**Data shown**
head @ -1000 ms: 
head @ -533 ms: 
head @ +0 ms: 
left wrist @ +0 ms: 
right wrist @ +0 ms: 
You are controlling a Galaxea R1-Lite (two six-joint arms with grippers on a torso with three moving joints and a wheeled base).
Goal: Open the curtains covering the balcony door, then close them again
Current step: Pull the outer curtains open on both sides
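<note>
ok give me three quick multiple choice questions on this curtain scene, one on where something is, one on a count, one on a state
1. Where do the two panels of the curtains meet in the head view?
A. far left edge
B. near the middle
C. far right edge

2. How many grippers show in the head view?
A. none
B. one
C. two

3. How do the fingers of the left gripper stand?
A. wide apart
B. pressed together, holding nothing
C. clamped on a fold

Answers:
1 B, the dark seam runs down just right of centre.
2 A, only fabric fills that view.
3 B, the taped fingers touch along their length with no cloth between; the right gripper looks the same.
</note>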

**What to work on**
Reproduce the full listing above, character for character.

**Answer for the task**
head @ -1000 ms: 
head @ -533 ms: 
head @ +0 ms: 
left wrist @ +0 ms: 
right wrist @ +0 ms: 
You are controlling a Galaxea R1-Lite (two six-joint arms with grippers on a torso with three moving joints and a wheeled base).
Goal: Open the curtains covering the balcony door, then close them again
Current step: Pull the outer curtains open on both sides
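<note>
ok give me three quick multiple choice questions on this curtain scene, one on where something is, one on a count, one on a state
1. Where do the two panels of the curtains meet in the head view?
A. far left edge
B. near the middle
C. far right edge

2. How many grippers show in the head view?
A. none
B. one
C. two

3. How do the fingers of the left gripper stand?
A. wide apart
B. pressed together, holding nothing
C. clamped on a fold

Answers:
1 B, the dark seam runs down just right of centre.
2 A, only fabric fills that view.
3 B, the taped fingers touch along their length with no cloth between; the right gripper looks the same.
</note>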

This output completes the exercise.